_EXERCISE_
From the line with "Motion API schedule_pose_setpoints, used" to the line with "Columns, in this", retype every line exactly, including those two, and leave out the rest of the data below.

_Stored data entries_
————

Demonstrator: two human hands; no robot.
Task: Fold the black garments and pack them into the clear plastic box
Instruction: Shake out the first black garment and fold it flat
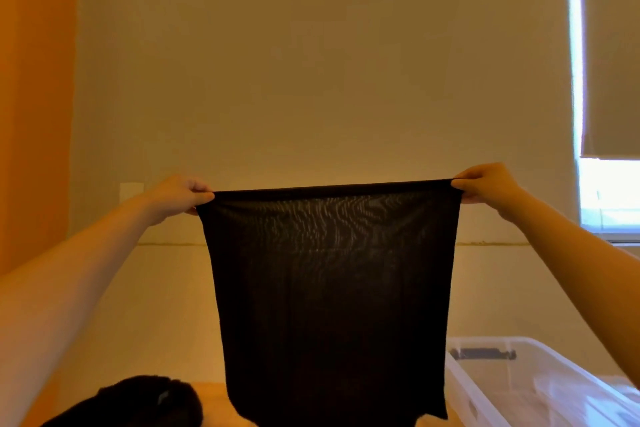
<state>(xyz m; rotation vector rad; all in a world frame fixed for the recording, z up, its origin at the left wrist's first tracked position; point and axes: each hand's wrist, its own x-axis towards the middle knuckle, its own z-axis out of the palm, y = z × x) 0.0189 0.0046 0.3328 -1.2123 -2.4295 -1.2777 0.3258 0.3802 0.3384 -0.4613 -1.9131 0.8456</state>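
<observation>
A thin black garment (329, 295) hangs stretched flat in the air in front of me, its top edge taut and level. My left hand (180, 196) pinches the top left corner and my right hand (485, 185) pinches the top right corner. The cloth falls to about the bottom of the view and hides what lies behind it. A heap of black garments (138, 404) lies at the lower left. The clear plastic box (540, 388) stands open at the lower right, below my right forearm.
A plain beige wall fills the background. An orange curtain (34, 97) hangs on the left, and a window with a lowered blind (609, 80) is on the right. A light surface (214, 402) shows beneath the garment and the heap.
</observation>
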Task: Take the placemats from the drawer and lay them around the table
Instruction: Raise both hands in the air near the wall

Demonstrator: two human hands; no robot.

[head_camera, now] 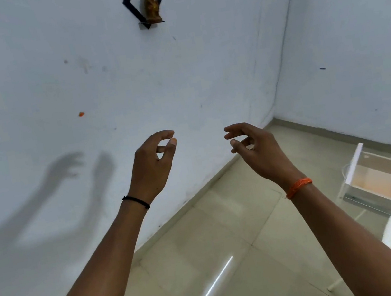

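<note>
Head view: left hand [152, 165], right hand [257, 149] empty.

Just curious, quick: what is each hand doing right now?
Left hand: open, fingers loosely curled, holding nothing.
Right hand: open, fingers loosely curled, holding nothing.

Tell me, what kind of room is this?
Probably a room in a home: white walls, a tiled floor, a small statue on a wall shelf, and an open drawer at the right.
</note>
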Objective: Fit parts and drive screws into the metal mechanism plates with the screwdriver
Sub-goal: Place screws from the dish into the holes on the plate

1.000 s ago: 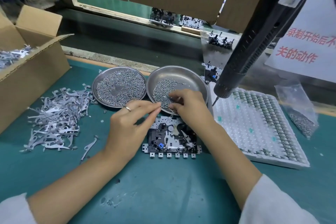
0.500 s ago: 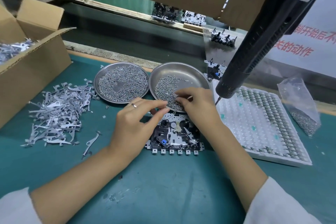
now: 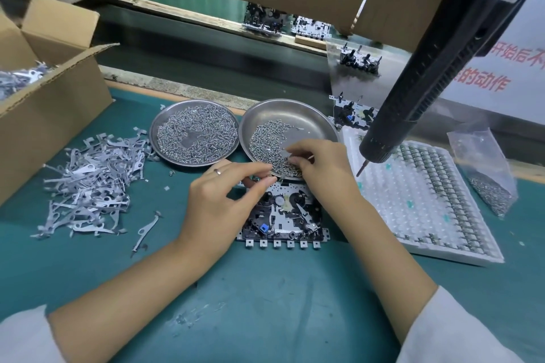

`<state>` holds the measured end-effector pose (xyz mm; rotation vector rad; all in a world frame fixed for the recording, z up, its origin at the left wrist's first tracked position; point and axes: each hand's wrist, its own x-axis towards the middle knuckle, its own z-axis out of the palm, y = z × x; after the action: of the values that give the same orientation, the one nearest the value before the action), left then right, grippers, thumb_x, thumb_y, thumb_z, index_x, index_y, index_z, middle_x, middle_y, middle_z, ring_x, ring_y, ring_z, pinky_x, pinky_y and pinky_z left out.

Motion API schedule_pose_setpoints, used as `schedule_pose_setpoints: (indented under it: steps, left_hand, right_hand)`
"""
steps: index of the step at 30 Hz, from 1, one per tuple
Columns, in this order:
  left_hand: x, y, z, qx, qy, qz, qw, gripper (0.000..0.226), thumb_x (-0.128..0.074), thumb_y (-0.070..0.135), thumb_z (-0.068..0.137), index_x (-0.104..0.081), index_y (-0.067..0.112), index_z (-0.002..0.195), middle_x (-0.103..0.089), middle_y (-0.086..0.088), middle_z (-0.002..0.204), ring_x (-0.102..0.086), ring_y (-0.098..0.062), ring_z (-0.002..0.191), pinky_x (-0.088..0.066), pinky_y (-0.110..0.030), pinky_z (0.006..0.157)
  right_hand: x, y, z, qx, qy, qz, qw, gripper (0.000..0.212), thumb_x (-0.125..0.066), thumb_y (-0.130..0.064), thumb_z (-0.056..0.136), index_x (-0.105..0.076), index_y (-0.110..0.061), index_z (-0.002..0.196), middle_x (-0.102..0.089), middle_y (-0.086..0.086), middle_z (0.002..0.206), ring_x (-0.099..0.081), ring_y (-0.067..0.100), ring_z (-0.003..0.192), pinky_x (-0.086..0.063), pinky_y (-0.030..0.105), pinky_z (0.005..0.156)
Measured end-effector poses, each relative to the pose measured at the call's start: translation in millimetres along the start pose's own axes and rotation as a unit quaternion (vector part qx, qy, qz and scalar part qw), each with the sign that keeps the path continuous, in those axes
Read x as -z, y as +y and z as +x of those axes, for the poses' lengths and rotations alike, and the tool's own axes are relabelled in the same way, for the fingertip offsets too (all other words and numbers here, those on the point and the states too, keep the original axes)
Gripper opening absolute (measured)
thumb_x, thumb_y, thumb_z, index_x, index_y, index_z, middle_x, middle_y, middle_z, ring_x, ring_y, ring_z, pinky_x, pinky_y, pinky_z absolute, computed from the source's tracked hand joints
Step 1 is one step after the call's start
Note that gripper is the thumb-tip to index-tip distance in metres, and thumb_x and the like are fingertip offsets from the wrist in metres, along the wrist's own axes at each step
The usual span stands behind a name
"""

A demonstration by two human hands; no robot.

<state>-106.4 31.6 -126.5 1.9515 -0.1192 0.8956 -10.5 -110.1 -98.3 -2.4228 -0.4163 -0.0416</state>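
A metal mechanism plate with black parts and a small blue piece lies on the green mat in front of me. My left hand rests on its left side, thumb and forefinger pinched at the plate's far edge; what they hold is too small to tell. My right hand reaches into the right steel dish, fingertips pinched among the screws. The black electric screwdriver hangs free at the right, its bit over the white tray, with no hand on it.
A second steel dish full of screws sits on the left. A heap of flat metal levers lies further left beside a cardboard box. A white tray of small parts and a plastic bag of screws lie at the right.
My right hand has slid a little forward and right among the screws in the right dish. The left hand stays pinched at the plate's far edge. The view has shifted slightly.
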Motion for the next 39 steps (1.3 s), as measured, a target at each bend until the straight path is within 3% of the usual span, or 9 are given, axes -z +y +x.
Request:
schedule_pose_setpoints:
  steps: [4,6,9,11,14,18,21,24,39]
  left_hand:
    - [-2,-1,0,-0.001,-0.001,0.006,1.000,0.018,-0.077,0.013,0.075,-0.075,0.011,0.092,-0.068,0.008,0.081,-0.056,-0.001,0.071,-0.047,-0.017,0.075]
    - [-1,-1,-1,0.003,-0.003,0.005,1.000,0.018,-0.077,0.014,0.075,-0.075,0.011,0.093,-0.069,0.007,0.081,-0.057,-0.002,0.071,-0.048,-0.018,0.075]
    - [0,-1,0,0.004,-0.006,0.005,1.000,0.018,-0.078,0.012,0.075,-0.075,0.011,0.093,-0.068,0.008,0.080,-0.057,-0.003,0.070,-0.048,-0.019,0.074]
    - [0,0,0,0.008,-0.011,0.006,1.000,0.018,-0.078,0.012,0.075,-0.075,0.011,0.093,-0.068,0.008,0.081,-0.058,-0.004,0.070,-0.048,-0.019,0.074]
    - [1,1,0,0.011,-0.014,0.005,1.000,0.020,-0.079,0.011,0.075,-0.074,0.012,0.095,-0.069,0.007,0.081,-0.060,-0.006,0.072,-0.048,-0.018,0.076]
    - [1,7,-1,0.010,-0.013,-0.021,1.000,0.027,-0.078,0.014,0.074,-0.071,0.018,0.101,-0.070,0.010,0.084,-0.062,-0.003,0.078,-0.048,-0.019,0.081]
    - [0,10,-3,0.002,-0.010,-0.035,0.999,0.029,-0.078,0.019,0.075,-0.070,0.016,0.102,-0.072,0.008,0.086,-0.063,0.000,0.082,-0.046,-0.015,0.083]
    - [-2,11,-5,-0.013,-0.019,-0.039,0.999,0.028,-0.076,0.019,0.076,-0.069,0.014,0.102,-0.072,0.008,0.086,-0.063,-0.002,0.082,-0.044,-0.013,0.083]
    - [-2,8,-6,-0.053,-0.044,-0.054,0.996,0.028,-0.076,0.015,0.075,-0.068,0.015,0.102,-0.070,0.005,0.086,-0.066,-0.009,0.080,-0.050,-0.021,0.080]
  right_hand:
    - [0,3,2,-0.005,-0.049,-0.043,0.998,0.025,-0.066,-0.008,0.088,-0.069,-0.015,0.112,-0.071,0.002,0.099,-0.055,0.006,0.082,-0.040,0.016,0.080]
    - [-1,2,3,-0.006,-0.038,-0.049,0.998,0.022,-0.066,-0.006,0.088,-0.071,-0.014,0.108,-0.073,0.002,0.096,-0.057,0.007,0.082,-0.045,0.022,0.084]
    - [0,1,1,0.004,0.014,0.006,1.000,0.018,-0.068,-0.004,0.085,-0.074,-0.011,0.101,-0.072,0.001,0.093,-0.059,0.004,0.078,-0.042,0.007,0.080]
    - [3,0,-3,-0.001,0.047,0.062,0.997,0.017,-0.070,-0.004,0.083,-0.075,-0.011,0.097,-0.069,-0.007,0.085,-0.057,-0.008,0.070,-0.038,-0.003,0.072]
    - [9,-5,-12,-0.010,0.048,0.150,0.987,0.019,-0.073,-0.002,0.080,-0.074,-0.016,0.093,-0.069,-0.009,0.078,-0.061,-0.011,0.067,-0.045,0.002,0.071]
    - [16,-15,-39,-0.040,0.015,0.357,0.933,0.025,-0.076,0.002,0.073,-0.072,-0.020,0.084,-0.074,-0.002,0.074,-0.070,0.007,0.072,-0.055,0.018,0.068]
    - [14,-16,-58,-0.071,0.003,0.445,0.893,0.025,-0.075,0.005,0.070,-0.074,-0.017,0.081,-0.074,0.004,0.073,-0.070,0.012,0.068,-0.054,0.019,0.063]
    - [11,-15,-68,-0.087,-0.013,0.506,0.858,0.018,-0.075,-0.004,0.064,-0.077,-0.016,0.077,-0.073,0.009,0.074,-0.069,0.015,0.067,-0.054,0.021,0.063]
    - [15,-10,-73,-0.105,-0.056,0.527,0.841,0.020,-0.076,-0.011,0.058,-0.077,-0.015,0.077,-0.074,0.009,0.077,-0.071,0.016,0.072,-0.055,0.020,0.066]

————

_YOUR RESPONSE_
Motion API schedule_pose_setpoints, used as `schedule_pose_setpoints: (indented under it: steps, left_hand, right_hand)`
"""
steps: index of the step at 30 Hz, from 1, one per tuple
Columns, in this order:

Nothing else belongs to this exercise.